Alors que le problème de sur-population commence à se poser, un architecte malaisien a imaginé un gratte-ciel écologique et flottant.


Des tours indépendantes flottantes
Recouverte à 71% d'eau, notre planète sera bientôt trop petite pour permettre de nous offrir un toit à tous. Alors que certains se tournent vers la conquête de l'espace, Sarly Adre Sarkum lui, garde les pieds sur Terre et cherche à dominer les océans. Le directeur du cabinet d'architecture Building Design Ar a donc imaginé des tours permettant de vivre à moitié flottant, à moitié dans l'eau.

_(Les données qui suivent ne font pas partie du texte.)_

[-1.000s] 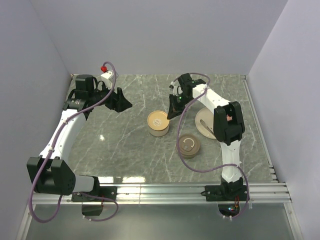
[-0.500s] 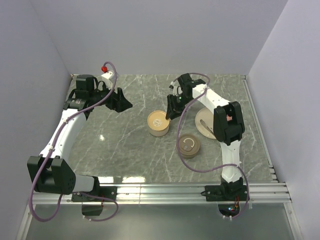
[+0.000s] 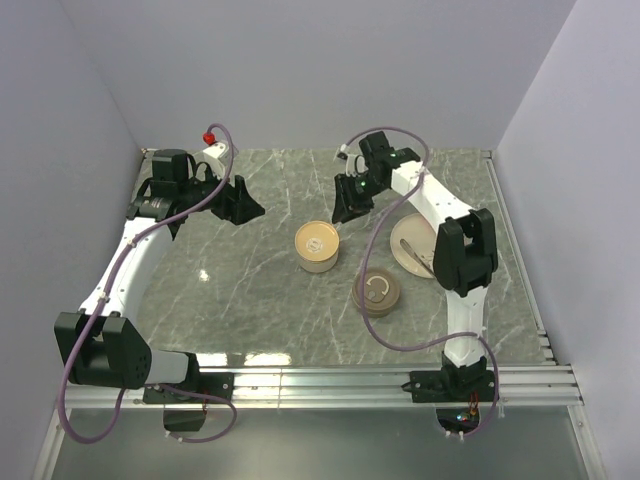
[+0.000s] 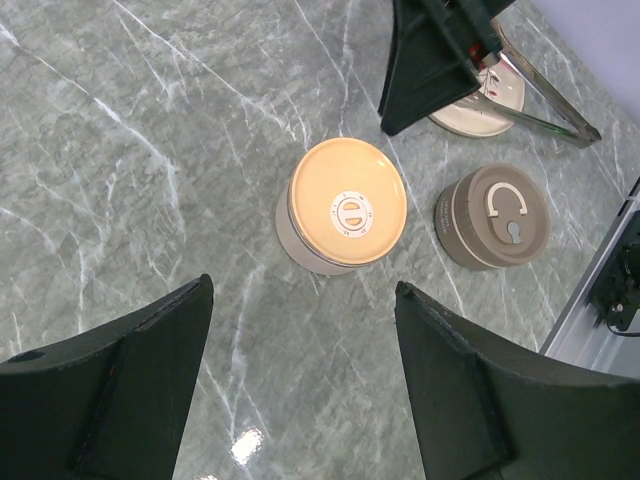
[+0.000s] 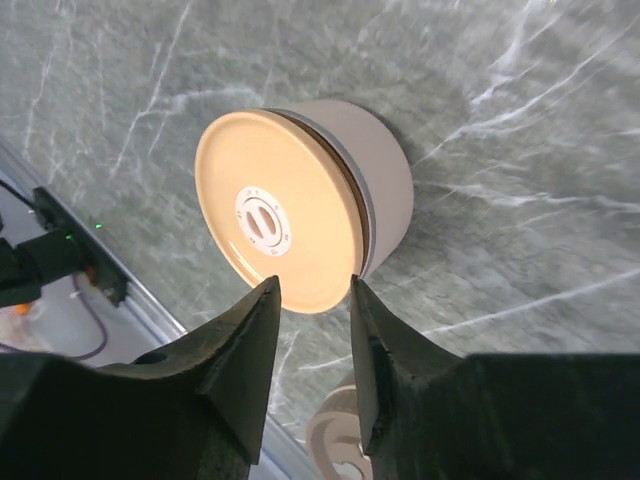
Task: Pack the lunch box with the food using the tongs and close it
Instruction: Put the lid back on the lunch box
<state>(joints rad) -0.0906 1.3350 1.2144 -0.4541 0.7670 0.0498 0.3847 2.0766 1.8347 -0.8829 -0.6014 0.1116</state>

Haute de 400 mètres dont 275 mètres immergés dans l'eau, "HO2 + Scraper" flotterait grâce à un système de ballasts similaires à celui des bateaux. Le bâtiment serait aussi respectueux de l'environnement. Grâce à des tentacules récupérant l'énergie des courants, à des éoliennes placées à son sommet et à des panneaux solaires recouvrant sa partie émergée, la tour serait auto-suffisante. De plus, elle pourrait aussi contenir, en plus d'appartements, des bureaux, des boutiques et des centres de loisirs, permettant à ses habitants de n'avoir jamais à en sortir. Les risques d'inondations sont aussi gérés : chaque niveau est en effet indépendant des autres, empêchant l'eau de progresser. Enfin, des récifs artificiels placés au bout des tentacules favoriseraient l'exploitation aquacole, autrement dit de végétation et de poissons.

Des tours indépendantes flottantes
Le projet a même reçu une mention spéciale en 2009 durant la compétition internationale d'architecture organisée par le magazine de design eVolo. Ainsi, si vivre en ayant pour voisins poissons, requins et autres habitants sous-marins ne vous dérangent pas, sachez qu'il vous faudra débourser quelques 4 milliards d'euros pour construire ce "gratte-ciel".